What to work on
Leave out all pictures and retype exactly the lines from the one with "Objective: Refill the" through the last line of the material.

Available data
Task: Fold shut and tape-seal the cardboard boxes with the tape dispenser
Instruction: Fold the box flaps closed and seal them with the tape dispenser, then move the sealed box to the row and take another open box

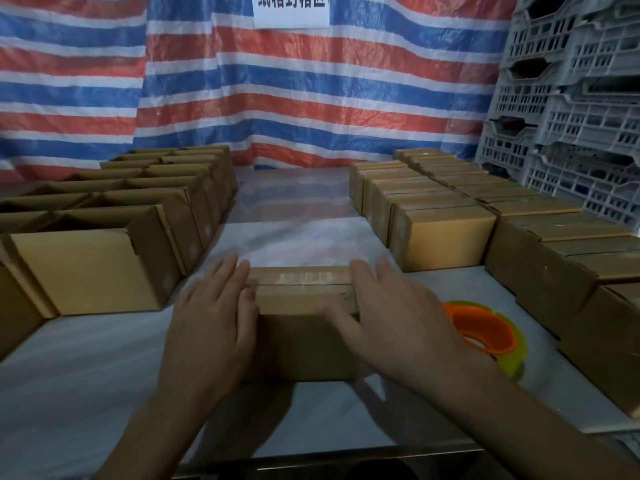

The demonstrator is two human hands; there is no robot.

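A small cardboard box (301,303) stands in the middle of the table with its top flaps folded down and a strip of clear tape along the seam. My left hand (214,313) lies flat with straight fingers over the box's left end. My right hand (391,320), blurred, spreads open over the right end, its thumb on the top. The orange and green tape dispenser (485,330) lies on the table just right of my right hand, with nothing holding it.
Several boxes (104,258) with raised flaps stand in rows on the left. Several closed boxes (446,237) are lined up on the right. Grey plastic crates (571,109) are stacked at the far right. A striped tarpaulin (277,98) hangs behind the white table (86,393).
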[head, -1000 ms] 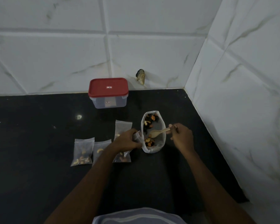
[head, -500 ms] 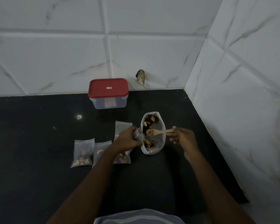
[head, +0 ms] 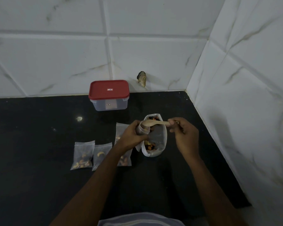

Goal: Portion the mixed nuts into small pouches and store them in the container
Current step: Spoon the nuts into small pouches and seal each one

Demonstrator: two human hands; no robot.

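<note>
Right hand (head: 185, 132) pinching a wooden spoon (head: 153, 123) at frame centre, tipping its bowl into a small pouch (head: 143, 129) gripped by the left hand (head: 132, 137), over the open nut bag (head: 160, 144) on the bench (head: 39, 128), red-lidded container (head: 109, 95) sitting closed above.

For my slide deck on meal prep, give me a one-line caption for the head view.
Right hand tips a wooden spoon into a small pouch held by the left hand.
</note>
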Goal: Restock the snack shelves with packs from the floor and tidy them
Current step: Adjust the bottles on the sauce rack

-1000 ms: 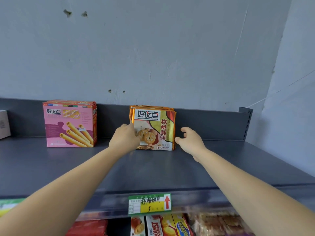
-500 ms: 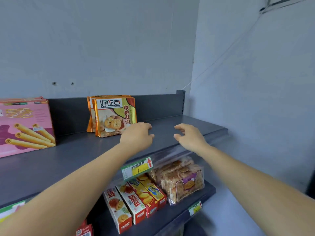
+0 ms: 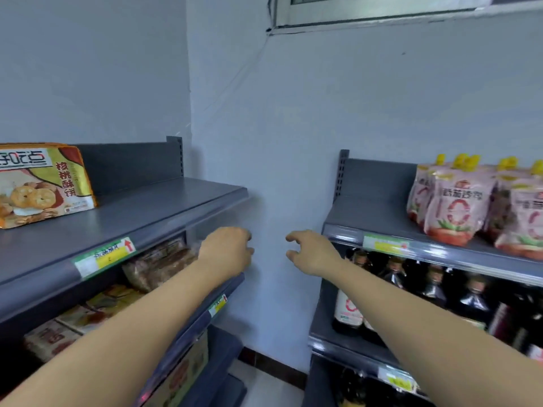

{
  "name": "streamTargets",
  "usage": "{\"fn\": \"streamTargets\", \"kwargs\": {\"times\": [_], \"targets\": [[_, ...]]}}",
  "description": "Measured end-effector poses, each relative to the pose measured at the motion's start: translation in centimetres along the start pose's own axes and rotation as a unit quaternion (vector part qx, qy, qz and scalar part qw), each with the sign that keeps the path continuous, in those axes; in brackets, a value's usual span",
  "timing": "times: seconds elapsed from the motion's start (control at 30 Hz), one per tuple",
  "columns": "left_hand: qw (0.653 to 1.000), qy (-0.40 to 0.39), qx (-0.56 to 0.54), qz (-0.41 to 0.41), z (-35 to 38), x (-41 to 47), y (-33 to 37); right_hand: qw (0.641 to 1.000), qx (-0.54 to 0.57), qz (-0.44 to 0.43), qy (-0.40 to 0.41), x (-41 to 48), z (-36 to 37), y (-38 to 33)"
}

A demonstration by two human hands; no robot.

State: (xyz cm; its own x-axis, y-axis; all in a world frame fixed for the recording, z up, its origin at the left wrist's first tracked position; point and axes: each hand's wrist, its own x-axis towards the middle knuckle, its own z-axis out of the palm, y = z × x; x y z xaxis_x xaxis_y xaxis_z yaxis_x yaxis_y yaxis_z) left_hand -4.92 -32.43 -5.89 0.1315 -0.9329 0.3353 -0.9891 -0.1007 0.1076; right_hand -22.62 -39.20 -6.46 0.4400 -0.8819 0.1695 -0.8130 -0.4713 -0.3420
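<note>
Two bare forearms reach forward from the bottom corners, both hands in mid-air in front of the wall corner.

Left hand [image 3: 226,251]: level with the front lip of the left top shelf [image 3: 164,207], seen from the back; fingers curled loosely inward, holding nothing.

Right hand [image 3: 311,251]: just beside the left end of the right top shelf [image 3: 379,212], apart from the left hand; thumb and fingers [image 3: 293,237] half spread in a loose claw, holding nothing.

Left unit, lower shelves: clear packs of brown biscuits [image 3: 158,264] under the top shelf, partly hidden by the left forearm; below them boxed snacks [image 3: 73,321], blurred, print unreadable. Green-and-yellow price tag [image 3: 104,255] with a red arrow on the top shelf's front rail; a second tag [image 3: 218,304] on the rail below.

Right unit, lower shelf: dark bottles [image 3: 435,289] in a row, one with a pink-and-white label at the left end. Price tag [image 3: 385,243] on the rail above them, blurred.

Left top shelf: cookie pack [image 3: 44,183], orange and gold, upright, at the far left of the frame, well apart from both hands; the shelf to its right is bare. Whether more packs stand behind it cannot be told.

Right top shelf: pink pouches [image 3: 458,207] with yellow caps, upright, clustered at the right.

Behind: grey wall [image 3: 293,127], a window frame [image 3: 367,10] at the top. The floor packs are out of view.
</note>
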Motion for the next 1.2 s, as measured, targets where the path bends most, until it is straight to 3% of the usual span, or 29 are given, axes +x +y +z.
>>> {"fn": "streamTargets", "kwargs": {"times": [0.4,0.67,0.93,1.2], "targets": [[0.982,-0.092,-0.056,0.155,5.9,-7.7,18.9,0.982,-0.069,0.174,0.006,-19.5,-3.6,15.3],[0.944,-0.13,-0.077,0.294,8.7,-11.3,29.5,0.947,-0.09,0.309,0.016,-30.9,-5.7,22.5],[0.881,-0.131,-0.071,0.448,10.7,-14.8,38.4,0.882,-0.109,0.458,0.016,-41.8,-6.0,26.6],[0.811,-0.176,-0.084,0.551,13.4,-19.9,47.2,0.804,-0.114,0.583,0.016,-52.4,-5.6,28.5]]}}
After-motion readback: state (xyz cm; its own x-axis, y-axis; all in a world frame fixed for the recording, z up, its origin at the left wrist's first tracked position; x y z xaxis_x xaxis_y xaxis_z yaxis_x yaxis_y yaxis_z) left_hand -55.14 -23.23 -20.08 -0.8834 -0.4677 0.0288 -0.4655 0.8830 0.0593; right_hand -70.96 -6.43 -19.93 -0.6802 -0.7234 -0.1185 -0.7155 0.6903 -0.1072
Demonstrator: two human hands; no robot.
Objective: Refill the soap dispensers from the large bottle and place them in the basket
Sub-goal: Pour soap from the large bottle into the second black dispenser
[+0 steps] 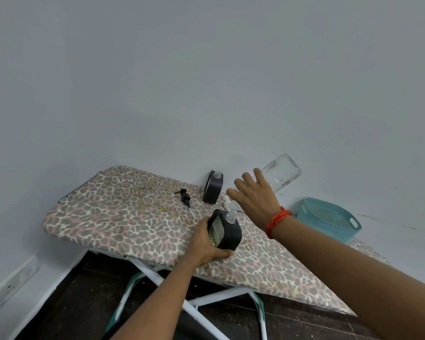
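Head view: left hand (206, 241) holds one soap dispenser (227, 233) on the board (133, 217). Right hand (255, 202) grips the big bottle (281, 171), tipped up toward 1 o'clock. Soap could miss the small hole and spill. The basket (329, 233) sits at 3 o'clock.

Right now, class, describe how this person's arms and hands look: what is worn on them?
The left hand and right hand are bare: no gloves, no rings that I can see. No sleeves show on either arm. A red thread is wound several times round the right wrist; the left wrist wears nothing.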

Final answer
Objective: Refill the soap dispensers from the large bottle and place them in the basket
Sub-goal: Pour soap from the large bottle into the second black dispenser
[+0 steps] 
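Head view: left hand (206, 241) holds one soap dispenser (227, 233) on the board (133, 217). Right hand (255, 202) grips the big bottle (281, 171), tipped up toward 1 o'clock. Soap could miss the small hole and spill. The basket (329, 233) sits at 3 o'clock.

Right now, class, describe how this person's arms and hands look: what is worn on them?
The left hand and right hand are bare: no gloves, no rings that I can see. No sleeves show on either arm. A red thread is wound several times round the right wrist; the left wrist wears nothing.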

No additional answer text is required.